‘Black Snake’ recounts the saga of the Dakota Access Pipeline protests

The protest against the Dakota Access Pipeline by the Standing Rock Sioux was one of the most important news of 2016 – and rightly so, as it touched on issues related to climate change, dependence on fossil fuels, Indigenous rights and environmental justice. The protest lasted nearly a year, straddling two presidential administrations and drew thousands to the site of the protest camp in North Dakota. It caught the world‘s attention and shed light on the country’s long and shameful history of abuse of indigenous peoples.
In “Black Snake: Standing Rock, the Dakota Access Pipeline, and Environmental Justice,” human rights lawyer Katherine Wiltenburg Todrys examines the protest against the pipeline, whose proposed route threatened the water source and sites. sacred Sioux of Standing Rock. Although Todrys makes extensive use of sources and documents from both sides of the conflict, there is no doubt that his sympathies are with the protesters.
The Dakota Access Pipeline (DAPL) was a massive $ 3.8 billion project that would transport up to 570,000 barrels of crude oil from the Bakken Shale oil fields in northwestern North Dakota to a oil terminal in south-central Illinois. Dakota Access and its parent company Energy Transfer Partners argued that a pipeline would be safer and more efficient than transporting oil by rail. (Railcars full of oil are known to derail and even explode, but pipelines are also problematic; they are known to produce large and small spills, leaving poisoned land and water behind.)
Even with the environmental risks inherent in a pipeline, Dakota Access has had little difficulty securing voluntary easements from landowners along its proposed 1,170 mile route. Few difficulties, that is, until the company deals with the Standing Rock Sioux. Despite widespread poverty on the reserve and an unemployment rate of 70%, as the author puts it, “the Standing Rock Sioux would not be bought.”
In April 2016, a small group of ‘water protectors’, many of them teenagers, gathered on land owned by a tribal member and established the sacred stone camp to protest the DAPL, which ‘they called the “black serpent”, referring to an ancient Lakota Prophecy about a serpent that would one day devour the earth. The camp quickly attracted Indigenous people from across the country, as well as non-Indigenous supporters. Their efforts gained attention through social media campaigns as well as acts of civil disobedience, in which protesters locked themselves in heavy machinery at the construction site and were subsequently arrested.

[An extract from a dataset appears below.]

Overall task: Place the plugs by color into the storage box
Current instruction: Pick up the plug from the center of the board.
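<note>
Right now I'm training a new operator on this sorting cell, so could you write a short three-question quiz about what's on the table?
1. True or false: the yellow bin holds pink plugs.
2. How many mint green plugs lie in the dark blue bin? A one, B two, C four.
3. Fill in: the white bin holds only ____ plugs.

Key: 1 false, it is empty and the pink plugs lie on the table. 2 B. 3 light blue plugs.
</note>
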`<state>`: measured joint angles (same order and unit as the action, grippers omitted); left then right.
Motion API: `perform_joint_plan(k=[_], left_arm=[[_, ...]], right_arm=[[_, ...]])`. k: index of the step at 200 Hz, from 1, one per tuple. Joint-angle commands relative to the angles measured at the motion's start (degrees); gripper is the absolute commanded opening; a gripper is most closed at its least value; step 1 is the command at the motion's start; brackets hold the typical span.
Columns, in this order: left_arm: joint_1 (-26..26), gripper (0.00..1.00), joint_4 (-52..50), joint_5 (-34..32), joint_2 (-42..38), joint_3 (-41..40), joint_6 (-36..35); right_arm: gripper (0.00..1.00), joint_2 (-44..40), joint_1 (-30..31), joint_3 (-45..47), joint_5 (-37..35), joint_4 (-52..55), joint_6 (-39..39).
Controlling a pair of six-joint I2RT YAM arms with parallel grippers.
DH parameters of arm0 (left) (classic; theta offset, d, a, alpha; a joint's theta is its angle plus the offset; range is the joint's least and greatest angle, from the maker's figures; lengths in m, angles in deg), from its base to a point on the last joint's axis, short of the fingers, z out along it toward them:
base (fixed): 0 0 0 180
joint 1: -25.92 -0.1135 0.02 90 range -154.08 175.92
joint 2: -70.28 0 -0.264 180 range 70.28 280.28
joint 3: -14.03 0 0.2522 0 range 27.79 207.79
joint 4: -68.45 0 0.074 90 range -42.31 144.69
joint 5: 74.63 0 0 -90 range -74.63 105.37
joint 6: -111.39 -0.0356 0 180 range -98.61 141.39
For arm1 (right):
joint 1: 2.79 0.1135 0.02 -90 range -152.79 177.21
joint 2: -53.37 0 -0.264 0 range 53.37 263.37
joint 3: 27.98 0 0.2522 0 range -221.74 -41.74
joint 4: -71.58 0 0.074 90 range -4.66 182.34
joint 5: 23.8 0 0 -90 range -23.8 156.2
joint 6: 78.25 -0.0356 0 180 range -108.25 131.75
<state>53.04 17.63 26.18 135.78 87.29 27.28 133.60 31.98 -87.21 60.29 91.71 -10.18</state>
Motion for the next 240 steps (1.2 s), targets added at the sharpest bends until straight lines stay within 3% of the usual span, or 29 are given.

Over time, the camp has grown into an eclectic mix of some 10,000 protesters, including representatives of 300 federally recognized tribes, perhaps the largest alliance of indigenous tribes in US history. We were joined by politicians and celebrities, and the effort caught the attention of the international press and organizations like Amnesty International. The eyes of the world were on the Standing Rock Sioux Reservation.
In the meantime, work on the pipeline continued. In the fall of 2016, peaceful protesters encountered fierce opposition from local law enforcement officials, who used rubber bullets, water cannons and attack dogs against them. Videos of dogs with bloody mouths, similar to footage of violent crackdowns during the civil rights movement, went viral and were rebroadcast by major news networks. âThe whole world also saw what had happened to the Water Protectors,â Todrys writes.
Protesters scored a stunning (albeit temporary) victory in December 2016 when, at the end of Barack Obama’s presidency, the US Army Corps of Engineers announced that it would not grant DAPL easement to cross the Missouri River upstream from the Standing Rock Preserve. This was all undone a few months later when President Donald Trump took office. Construction resumed, the main protest camp was closed, and oil began to flow in June 2017 – although a court-ordered environmental impact review was ordered and is still ongoing.
Todrys, a former researcher at Human Rights Watch, clearly knows how to gather large amounts of information from a wide variety of sources. She also knows how to tell a good story. She does so in part by unveiling the events at Standing Rock from the perspectives of four Indigenous women who played key roles in the drama, integrating their individual stories into the larger narrative, and giving the events a human foundation. The historical context and field reports of conditions both in the reserves and in the oil fields add greatly to the power of the book.
Todrys also does an excellent job of guiding the reader through the thicket of lawsuits, counter-suits, court orders, injunctions, amicus briefs, summary judgment motions and other legal proceedings, as well as two treatises from the mid-19th century that are important for understanding the events of the 21st century.
In “Black Snake,” Todrys combines far-reaching research with solid field reporting to tell a compelling and important story, the impact of which has yet to be felt.